**Try it**
A word-for-word restatement of the whole listing is the expected answer.
----------------
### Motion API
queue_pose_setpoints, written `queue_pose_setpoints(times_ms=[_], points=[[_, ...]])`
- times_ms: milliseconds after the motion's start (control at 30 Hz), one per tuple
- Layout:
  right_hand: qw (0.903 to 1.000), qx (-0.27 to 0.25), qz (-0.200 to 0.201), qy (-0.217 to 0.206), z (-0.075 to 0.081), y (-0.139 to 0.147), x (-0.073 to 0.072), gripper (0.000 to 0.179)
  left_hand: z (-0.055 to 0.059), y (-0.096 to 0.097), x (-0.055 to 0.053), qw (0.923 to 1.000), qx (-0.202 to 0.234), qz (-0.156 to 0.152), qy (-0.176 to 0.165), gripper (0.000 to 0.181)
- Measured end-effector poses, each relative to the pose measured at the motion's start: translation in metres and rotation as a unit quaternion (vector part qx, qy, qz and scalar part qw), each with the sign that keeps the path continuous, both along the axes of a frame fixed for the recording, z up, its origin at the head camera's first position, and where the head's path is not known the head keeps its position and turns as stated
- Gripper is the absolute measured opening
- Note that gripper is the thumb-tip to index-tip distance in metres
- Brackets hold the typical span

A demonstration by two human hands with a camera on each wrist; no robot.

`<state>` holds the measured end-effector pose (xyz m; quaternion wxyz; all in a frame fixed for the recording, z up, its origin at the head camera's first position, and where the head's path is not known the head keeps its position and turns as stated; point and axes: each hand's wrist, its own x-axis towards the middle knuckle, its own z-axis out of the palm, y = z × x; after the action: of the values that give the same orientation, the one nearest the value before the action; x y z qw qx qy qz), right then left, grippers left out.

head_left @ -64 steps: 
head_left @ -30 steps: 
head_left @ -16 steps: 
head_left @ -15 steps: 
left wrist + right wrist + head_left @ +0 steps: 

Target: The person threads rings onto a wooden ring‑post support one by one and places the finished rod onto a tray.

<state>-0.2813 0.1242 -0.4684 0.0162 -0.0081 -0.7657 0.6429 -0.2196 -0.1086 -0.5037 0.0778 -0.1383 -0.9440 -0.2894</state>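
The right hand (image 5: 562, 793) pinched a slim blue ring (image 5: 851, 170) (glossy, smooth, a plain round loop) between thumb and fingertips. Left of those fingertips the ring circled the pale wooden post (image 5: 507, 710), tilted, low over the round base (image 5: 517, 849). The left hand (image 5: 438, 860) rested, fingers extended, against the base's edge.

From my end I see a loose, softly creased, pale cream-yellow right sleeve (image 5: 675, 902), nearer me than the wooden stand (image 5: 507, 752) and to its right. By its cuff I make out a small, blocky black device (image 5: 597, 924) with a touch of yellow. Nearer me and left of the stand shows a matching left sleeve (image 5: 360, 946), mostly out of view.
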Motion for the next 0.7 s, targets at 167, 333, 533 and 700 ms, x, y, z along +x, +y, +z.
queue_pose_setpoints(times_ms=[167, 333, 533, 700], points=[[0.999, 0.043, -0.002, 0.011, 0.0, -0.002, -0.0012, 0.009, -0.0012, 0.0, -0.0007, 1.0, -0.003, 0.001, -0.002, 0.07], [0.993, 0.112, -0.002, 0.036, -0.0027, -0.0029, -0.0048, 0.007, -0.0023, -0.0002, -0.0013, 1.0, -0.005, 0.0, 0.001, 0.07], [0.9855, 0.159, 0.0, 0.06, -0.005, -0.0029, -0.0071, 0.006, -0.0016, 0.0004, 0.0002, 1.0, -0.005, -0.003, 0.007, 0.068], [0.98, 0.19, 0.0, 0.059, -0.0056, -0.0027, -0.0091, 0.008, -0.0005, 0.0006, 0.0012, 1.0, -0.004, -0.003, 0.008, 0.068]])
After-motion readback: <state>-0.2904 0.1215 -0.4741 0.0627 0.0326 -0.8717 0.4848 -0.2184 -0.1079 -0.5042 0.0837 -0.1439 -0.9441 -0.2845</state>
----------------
**Solution to the problem**
### Motion API
queue_pose_setpoints, written `queue_pose_setpoints(times_ms=[_], points=[[_, ...]])`
- times_ms: milliseconds after the motion's start (control at 30 Hz), one per tuple
- Layout:
  right_hand: qw (0.903 to 1.000), qx (-0.27 to 0.25), qz (-0.200 to 0.201), qy (-0.217 to 0.206), z (-0.075 to 0.081), y (-0.139 to 0.147), x (-0.073 to 0.072), gripper (0.000 to 0.179)
  left_hand: z (-0.055 to 0.059), y (-0.096 to 0.097), x (-0.055 to 0.053), qw (0.923 to 1.000), qx (-0.202 to 0.234), qz (-0.156 to 0.152), qy (-0.176 to 0.165), gripper (0.000 to 0.181)
- Measured end-effector poses, each relative to the pose measured at the motion's start: translation in metres and rotation as a unit quaternion (vector part qx, qy, qz and scalar part qw), each with the sign that keeps the path continuous, both along the axes of a frame fixed for the recording, z up, its origin at the head camera's first position, and where the head's path is not known the head keeps its position and turns as stated
- Gripper is the absolute measured opening
- Note that gripper is the thumb-tip to index-tip distance in metres
- Brackets hold the typical span

A demonstration by two human hands with a camera on each wrist; no robot.

`<state>` holds the measured end-effector pose (xyz m; quaternion wxyz; all in a frame fixed for the recording, z up, its origin at the head camera's first position, and where the head's path is not known the head keeps its position and turns as stated; point and axes: each hand's wrist, its own x-axis towards the middle knuckle, its own z-axis out of the palm, y = z × x; after the action: of the values that give the same orientation, the one nearest the value before the action; x y z qw qx qy qz), right then left, grippers left out.

head_left @ -64 steps: 
head_left @ -30 steps: 
head_left @ -16 steps: 
head_left @ -15 steps: 
left wrist + right wrist + head_left @ +0 steps: 

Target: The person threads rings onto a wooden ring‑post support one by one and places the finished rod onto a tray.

<state>-0.2813 0.1242 -0.4684 0.0162 -0.0081 -0.7657 0.6429 -0.2196 -0.1086 -0.5037 0.0778 -0.1383 -0.9440 -0.2894</state>
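The right hand (image 5: 562, 793) pinched a slim blue ring (image 5: 851, 170) (glossy, smooth, a plain round loop) between thumb and fingertips. Left of those fingertips the ring circled the pale wooden post (image 5: 507, 710), tilted, low over the round base (image 5: 517, 849). The left hand (image 5: 438, 860) rested, fingers extended, against the base's edge.

From my end I see a loose, softly creased, pale cream-yellow right sleeve (image 5: 675, 902), nearer me than the wooden stand (image 5: 507, 752) and to its right. By its cuff I make out a small, blocky black device (image 5: 597, 924) with a touch of yellow. Nearer me and left of the stand shows a matching left sleeve (image 5: 360, 946), mostly out of view.
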Motion for the next 0.7 s, targets at 167, 333, 533 and 700 ms, x, y, z along +x, +y, +z.
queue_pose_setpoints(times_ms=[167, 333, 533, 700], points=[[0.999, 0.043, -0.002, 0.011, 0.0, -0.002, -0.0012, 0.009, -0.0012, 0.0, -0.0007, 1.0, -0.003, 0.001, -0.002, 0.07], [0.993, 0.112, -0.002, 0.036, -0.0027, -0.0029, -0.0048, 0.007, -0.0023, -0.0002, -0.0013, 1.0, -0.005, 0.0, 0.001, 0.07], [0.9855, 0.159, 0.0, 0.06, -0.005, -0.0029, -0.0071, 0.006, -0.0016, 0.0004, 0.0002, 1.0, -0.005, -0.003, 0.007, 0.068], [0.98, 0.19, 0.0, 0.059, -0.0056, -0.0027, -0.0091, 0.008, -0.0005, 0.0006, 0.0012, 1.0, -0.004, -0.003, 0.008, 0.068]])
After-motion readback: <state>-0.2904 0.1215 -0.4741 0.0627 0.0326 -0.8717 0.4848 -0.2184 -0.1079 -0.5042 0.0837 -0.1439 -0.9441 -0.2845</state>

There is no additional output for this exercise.